■ Exercise instructions: The full listing should be reproduced exactly as it appears.

■ Data records:
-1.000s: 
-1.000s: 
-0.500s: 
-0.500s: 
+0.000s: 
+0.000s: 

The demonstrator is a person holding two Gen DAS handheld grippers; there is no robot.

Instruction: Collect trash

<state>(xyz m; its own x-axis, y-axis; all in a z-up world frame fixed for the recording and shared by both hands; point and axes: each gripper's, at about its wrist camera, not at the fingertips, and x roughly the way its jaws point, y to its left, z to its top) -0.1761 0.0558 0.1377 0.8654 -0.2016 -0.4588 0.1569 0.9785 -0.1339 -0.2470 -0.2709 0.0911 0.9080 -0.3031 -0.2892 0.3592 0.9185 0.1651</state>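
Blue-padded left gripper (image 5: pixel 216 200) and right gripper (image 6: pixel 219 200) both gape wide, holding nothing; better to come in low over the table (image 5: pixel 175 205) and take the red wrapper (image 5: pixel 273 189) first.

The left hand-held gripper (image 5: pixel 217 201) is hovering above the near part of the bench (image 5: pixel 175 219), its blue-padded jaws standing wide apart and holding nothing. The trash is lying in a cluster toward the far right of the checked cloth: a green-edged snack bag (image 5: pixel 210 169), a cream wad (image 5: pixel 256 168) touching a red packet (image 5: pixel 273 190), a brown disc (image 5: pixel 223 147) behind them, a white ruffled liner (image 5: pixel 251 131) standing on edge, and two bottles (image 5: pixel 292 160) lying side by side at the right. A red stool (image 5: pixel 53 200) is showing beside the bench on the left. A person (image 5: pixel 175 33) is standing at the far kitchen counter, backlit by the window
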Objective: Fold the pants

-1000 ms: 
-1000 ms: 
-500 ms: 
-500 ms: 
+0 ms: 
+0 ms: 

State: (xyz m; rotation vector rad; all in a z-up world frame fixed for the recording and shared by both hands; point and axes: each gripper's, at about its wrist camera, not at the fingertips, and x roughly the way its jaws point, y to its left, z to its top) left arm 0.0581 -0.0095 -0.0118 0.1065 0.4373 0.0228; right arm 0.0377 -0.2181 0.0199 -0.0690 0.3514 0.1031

■ Expected answer:
-1.000s: 
-1.000s: 
-0.500s: 
-0.500s: 
+0.000s: 
+0.000s: 

The demonstrator is a person holding two Gen DAS handheld grippers; there is no robot.

Instruction: Collect trash

<state>(xyz m; its own x-axis, y-axis; all in a z-up world frame fixed for the recording and shared by both hands; point and axes: each gripper's, at about its wrist camera, not at the fingertips, and x roughly the way its jaws point, y to its left, z to its top) -0.1761 0.0558 0.1377 0.8654 -0.2016 -0.4588 0.1569 0.9785 -0.1339 -0.2470 -0.2709 0.0911 0.9080 -0.3031 -0.2892 0.3592 0.9185 0.1651</state>
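Blue-padded left gripper (image 5: pixel 216 200) and right gripper (image 6: pixel 219 200) both gape wide, holding nothing; better to come in low over the table (image 5: pixel 175 205) and take the red wrapper (image 5: pixel 273 189) first.

The left hand-held gripper (image 5: pixel 217 201) is hovering above the near part of the bench (image 5: pixel 175 219), its blue-padded jaws standing wide apart and holding nothing. The trash is lying in a cluster toward the far right of the checked cloth: a green-edged snack bag (image 5: pixel 210 169), a cream wad (image 5: pixel 256 168) touching a red packet (image 5: pixel 273 190), a brown disc (image 5: pixel 223 147) behind them, a white ruffled liner (image 5: pixel 251 131) standing on edge, and two bottles (image 5: pixel 292 160) lying side by side at the right. A red stool (image 5: pixel 53 200) is showing beside the bench on the left. A person (image 5: pixel 175 33) is standing at the far kitchen counter, backlit by the window
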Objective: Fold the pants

-1000 ms: 
-1000 ms: 
-500 ms: 
-500 ms: 
+0 ms: 
+0 ms: 

State: (xyz m; rotation vector rad; all in a z-up world frame fixed for the recording and shared by both hands; point and axes: each gripper's, at about its wrist camera, not at the fingertips, and x roughly the way its jaws point, y to its left, z to its top) left arm 0.0581 -0.0095 -0.0118 0.1065 0.4373 0.0228; right arm 0.0377 -0.2181 0.0199 -0.0690 0.3514 0.1031

There's nothing left to add to the answer.